Work task =
The answer must restate the listing word for word, without its images.
------------
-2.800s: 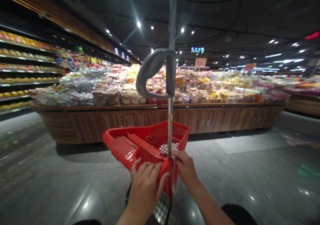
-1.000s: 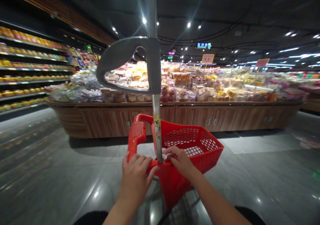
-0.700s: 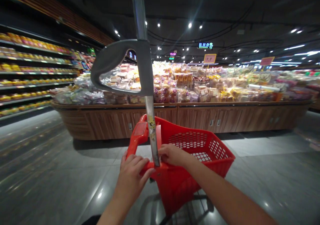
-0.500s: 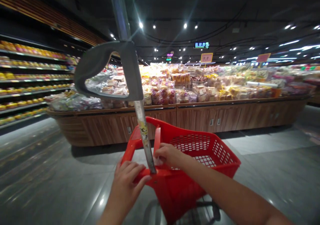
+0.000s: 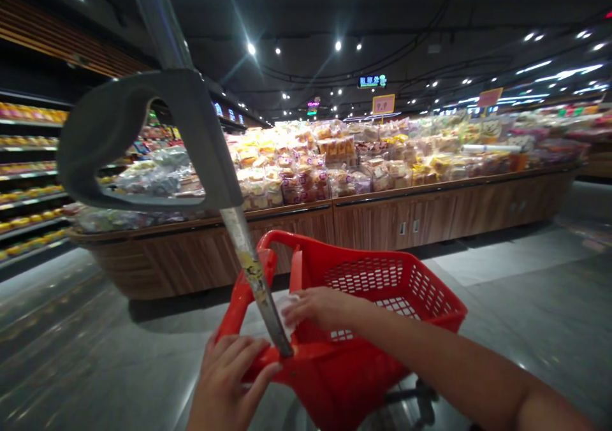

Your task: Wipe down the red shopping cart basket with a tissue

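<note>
My left hand (image 5: 229,377) is wrapped over the near bar of the red shopping cart's handle (image 5: 238,306), thumb on its near side. My right hand (image 5: 322,308) reaches across the cart, just behind the pole's foot, and its fingers are closed on a thin white tissue (image 5: 283,302). Part of the tissue is hidden by the pole and fingers. The red basket (image 5: 329,370) has slotted walls, and nothing shows on its visible floor. A worn metal pole (image 5: 261,284) rises from the handle and carries a dark grey loop-shaped grip (image 5: 213,147).
Beyond the cart runs a long wooden display stand (image 5: 287,227) heaped with bagged baked goods (image 5: 306,179). Refrigerated-looking shelves (image 5: 33,176) line the left side. Price signs (image 5: 383,104) stand above the goods. Grey shiny floor (image 5: 507,329) extends around the cart.
My right hand has shifted slightly left along the cart, and more of the white tissue shows. The pole and grip now appear farther left and more tilted. My left hand stays on the handle.
</note>
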`<state>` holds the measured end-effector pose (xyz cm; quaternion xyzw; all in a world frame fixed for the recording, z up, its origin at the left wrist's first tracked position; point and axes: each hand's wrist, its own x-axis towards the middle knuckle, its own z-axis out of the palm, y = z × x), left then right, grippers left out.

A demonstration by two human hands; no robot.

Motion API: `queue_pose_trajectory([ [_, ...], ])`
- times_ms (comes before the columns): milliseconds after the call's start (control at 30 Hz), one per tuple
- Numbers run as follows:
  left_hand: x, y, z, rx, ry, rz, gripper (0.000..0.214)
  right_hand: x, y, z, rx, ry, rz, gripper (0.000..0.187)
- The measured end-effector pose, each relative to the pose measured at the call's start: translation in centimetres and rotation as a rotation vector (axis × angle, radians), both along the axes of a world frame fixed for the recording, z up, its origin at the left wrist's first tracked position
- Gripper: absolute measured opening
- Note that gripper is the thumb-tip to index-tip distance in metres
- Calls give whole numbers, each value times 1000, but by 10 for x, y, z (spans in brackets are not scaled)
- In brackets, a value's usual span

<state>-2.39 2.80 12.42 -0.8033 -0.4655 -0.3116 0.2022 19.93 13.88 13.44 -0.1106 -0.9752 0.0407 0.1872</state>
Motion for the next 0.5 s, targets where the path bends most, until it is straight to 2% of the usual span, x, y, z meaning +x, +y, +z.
queue_pose_trajectory([
  [67, -1, 0, 0, 6, 15, -10, 29, 7, -3, -6, 89, -35, 104, 34],
  [100, -2, 0, 0, 6, 20, -13, 29, 11, -2, -8, 132, -31, 102, 34],
  [233, -3, 1, 0, 10, 24, -21, 28, 15, 14, -10, 182, 13, -113, 34],
  [300, -3, 1, -1, 10, 23, -15, 29, 13, 19, -10, 162, 20, -166, 35],
  [333, -3, 0, -1, 9, 23, -12, 29, 11, 19, -11, 149, 17, -149, 36],
  [467, -3, -1, -2, 8, 30, -10, 29, 7, 10, -14, 104, -1, 65, 38],
  [500, -3, -1, -2, 10, 34, -13, 29, 7, 11, -15, 96, 7, 77, 39],
])
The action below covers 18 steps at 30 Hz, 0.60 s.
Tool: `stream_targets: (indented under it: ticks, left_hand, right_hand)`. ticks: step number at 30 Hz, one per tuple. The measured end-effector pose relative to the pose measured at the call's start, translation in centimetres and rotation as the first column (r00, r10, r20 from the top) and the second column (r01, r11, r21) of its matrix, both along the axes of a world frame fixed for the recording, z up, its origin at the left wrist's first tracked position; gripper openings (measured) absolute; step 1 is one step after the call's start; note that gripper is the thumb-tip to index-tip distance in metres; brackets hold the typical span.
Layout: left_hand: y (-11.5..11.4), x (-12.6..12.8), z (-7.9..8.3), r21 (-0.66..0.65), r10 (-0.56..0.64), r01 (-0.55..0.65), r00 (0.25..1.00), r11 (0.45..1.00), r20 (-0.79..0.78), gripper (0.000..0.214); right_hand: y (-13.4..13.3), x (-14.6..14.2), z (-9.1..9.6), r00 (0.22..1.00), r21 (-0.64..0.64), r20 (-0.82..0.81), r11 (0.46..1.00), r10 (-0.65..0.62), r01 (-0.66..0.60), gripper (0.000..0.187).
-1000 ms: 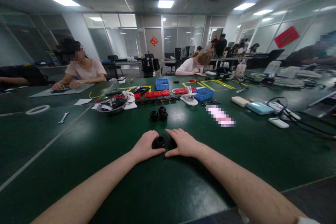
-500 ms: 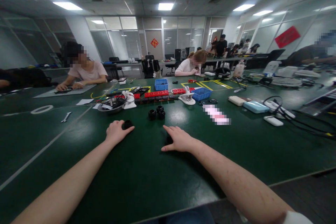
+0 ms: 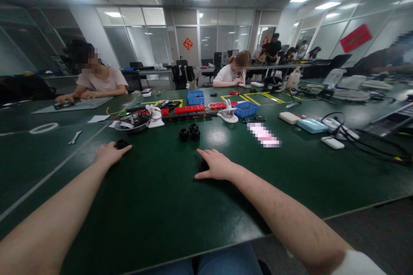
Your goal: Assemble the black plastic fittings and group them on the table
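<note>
My left hand (image 3: pixel 109 153) is curled around a black ring-shaped part (image 3: pixel 121 144) low over the green table, thumb and fingers on either side of it. Several similar black round parts stand in a tight cluster (image 3: pixel 194 134) beyond my hands, near the middle. To the right, my right hand (image 3: pixel 217 165) reaches in low over the table, fingers stretched out and thumb apart. A dark patch shows between its thumb and fingers; whether it is shadow or another black part I cannot tell.
Behind the cluster lie red power strips (image 3: pixel 189 110), a white clamp (image 3: pixel 228 114), a blue bin (image 3: pixel 246 109) and a metal bowl (image 3: pixel 132 125) of cables. At left are a wrench (image 3: pixel 75 138) and a white ring (image 3: pixel 44 128). Black cables (image 3: pixel 364 142) lie right. Other people sit across the table.
My left hand has moved left with the black ring-shaped part, away from the cluster. My right hand keeps nearly the same place and pose. The view has tilted slightly downward.
</note>
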<state>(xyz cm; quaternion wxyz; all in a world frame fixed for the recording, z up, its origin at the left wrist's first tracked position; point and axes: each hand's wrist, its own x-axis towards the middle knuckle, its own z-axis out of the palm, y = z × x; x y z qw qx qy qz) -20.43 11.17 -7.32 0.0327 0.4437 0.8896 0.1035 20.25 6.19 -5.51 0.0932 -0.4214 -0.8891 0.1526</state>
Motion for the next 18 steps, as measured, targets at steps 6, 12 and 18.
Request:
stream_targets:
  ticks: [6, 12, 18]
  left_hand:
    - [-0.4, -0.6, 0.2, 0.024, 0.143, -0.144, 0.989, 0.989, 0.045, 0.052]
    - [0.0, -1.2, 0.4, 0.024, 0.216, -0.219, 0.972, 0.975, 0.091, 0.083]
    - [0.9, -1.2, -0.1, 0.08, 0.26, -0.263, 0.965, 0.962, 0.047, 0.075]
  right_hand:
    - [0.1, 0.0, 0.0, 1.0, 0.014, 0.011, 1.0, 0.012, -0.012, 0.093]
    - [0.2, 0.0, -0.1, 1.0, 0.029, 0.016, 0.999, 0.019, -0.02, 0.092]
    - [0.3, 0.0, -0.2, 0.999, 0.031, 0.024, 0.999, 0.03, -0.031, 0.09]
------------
Your solution =
-2.800s: 
-1.000s: 
-0.700s: 
-0.500s: 
+0.000s: 

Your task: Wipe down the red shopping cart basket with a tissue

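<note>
My left hand (image 5: 229,377) is wrapped over the near bar of the red shopping cart's handle (image 5: 238,306), thumb on its near side. My right hand (image 5: 322,308) reaches across the cart, just behind the pole's foot, and its fingers are closed on a thin white tissue (image 5: 283,302). Part of the tissue is hidden by the pole and fingers. The red basket (image 5: 329,370) has slotted walls, and nothing shows on its visible floor. A worn metal pole (image 5: 261,284) rises from the handle and carries a dark grey loop-shaped grip (image 5: 213,147).
Beyond the cart runs a long wooden display stand (image 5: 287,227) heaped with bagged baked goods (image 5: 306,179). Refrigerated-looking shelves (image 5: 33,176) line the left side. Price signs (image 5: 383,104) stand above the goods. Grey shiny floor (image 5: 507,329) extends around the cart.
My right hand has shifted slightly left along the cart, and more of the white tissue shows. The pole and grip now appear farther left and more tilted. My left hand stays on the handle.
</note>
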`<state>` holds the measured end-effector pose (xyz cm; quaternion xyzw; all in a world frame fixed for the recording, z up, its origin at the left wrist's first tracked position; point and axes: each hand's wrist, its own x-axis towards the middle knuckle, its own z-axis out of the palm, y = z × x), left then right, grippers left out.

A demonstration by two human hands; no robot.

Motion API: `queue_pose_trajectory([ [_, ...], ])`
- times_ms (comes before the columns): milliseconds after the call's start (control at 30 Hz), one per tuple
- Numbers run as follows:
  left_hand: x, y, z, rx, ry, rz, gripper (0.000..0.214)
  right_hand: x, y, z, rx, ry, rz, gripper (0.000..0.187)
- The measured end-effector pose, each relative to the pose measured at the call's start: translation in centimetres and rotation as a rotation vector (axis × angle, radians), both along the axes of a world frame fixed for the recording, z up, its origin at the left wrist's first tracked position
- Gripper: absolute measured opening
- Note that gripper is the thumb-tip to index-tip distance in metres
- Calls give whole numbers, each value times 1000, but by 10 for x, y, z (spans in brackets are not scaled)
- In brackets, a value's usual span

<state>-2.39 2.80 12.42 -0.8033 -0.4655 -0.3116 0.2022 19.93 13.88 13.44 -0.1106 -0.9752 0.0407 0.1872</state>
Motion for the next 0.5 s, targets where the path bends most, until it is straight to 2% of the usual span, x, y, z meaning +x, +y, +z.
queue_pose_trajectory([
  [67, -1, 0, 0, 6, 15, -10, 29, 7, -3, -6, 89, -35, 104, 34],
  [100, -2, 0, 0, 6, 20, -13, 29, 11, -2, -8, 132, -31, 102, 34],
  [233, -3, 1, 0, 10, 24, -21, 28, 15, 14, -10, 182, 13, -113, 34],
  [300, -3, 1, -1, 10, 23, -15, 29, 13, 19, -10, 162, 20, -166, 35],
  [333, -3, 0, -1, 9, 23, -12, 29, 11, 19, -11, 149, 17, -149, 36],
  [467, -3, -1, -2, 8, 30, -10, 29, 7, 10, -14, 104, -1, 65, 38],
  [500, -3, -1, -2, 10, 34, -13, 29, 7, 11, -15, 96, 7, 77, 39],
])
The action below covers 18 steps at 30 Hz, 0.60 s.
Tool: `stream_targets: (indented under it: ticks, left_hand, right_hand)`. ticks: step number at 30 Hz, one per tuple. The measured end-effector pose relative to the pose measured at the call's start, translation in centimetres and rotation as the first column (r00, r10, r20 from the top) and the second column (r01, r11, r21) of its matrix, both along the axes of a world frame fixed for the recording, z up, its origin at the left wrist's first tracked position; gripper openings (measured) absolute; step 1 is one step after the call's start; note that gripper is the thumb-tip to index-tip distance in metres; brackets hold the typical span.
Layout: left_hand: y (-11.5..11.4), x (-12.6..12.8), z (-7.9..8.3), r21 (-0.66..0.65), r10 (-0.56..0.64), r01 (-0.55..0.65), r00 (0.25..1.00), r11 (0.45..1.00), r20 (-0.79..0.78), gripper (0.000..0.214); right_hand: y (-13.4..13.3), x (-14.6..14.2), z (-9.1..9.6), r00 (0.22..1.00), r21 (-0.64..0.64), r20 (-0.82..0.81), r11 (0.46..1.00), r10 (-0.65..0.62), r01 (-0.66..0.60), gripper (0.000..0.187).
-1000 ms: 
-500 ms: 
+0 ms: 
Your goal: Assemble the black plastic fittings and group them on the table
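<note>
My left hand (image 3: pixel 109 153) is curled around a black ring-shaped part (image 3: pixel 121 144) low over the green table, thumb and fingers on either side of it. Several similar black round parts stand in a tight cluster (image 3: pixel 194 134) beyond my hands, near the middle. To the right, my right hand (image 3: pixel 217 165) reaches in low over the table, fingers stretched out and thumb apart. A dark patch shows between its thumb and fingers; whether it is shadow or another black part I cannot tell.
Behind the cluster lie red power strips (image 3: pixel 189 110), a white clamp (image 3: pixel 228 114), a blue bin (image 3: pixel 246 109) and a metal bowl (image 3: pixel 132 125) of cables. At left are a wrench (image 3: pixel 75 138) and a white ring (image 3: pixel 44 128). Black cables (image 3: pixel 364 142) lie right. Other people sit across the table.
My left hand has moved left with the black ring-shaped part, away from the cluster. My right hand keeps nearly the same place and pose. The view has tilted slightly downward.
</note>
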<state>(xyz cm; quaternion wxyz; all in a world frame fixed for the recording, z up, its origin at the left wrist's first tracked position; point and axes: each hand's wrist, its own x-axis towards the middle knuckle, its own z-axis out of the palm, y = z × x; x y z qw qx qy qz) -20.43 11.17 -7.32 0.0327 0.4437 0.8896 0.1035 20.25 6.19 -5.51 0.0932 -0.4214 -0.8891 0.1526</state>
Motion for the next 18 steps, as measured, targets at steps 6, 12 and 18.
Request:
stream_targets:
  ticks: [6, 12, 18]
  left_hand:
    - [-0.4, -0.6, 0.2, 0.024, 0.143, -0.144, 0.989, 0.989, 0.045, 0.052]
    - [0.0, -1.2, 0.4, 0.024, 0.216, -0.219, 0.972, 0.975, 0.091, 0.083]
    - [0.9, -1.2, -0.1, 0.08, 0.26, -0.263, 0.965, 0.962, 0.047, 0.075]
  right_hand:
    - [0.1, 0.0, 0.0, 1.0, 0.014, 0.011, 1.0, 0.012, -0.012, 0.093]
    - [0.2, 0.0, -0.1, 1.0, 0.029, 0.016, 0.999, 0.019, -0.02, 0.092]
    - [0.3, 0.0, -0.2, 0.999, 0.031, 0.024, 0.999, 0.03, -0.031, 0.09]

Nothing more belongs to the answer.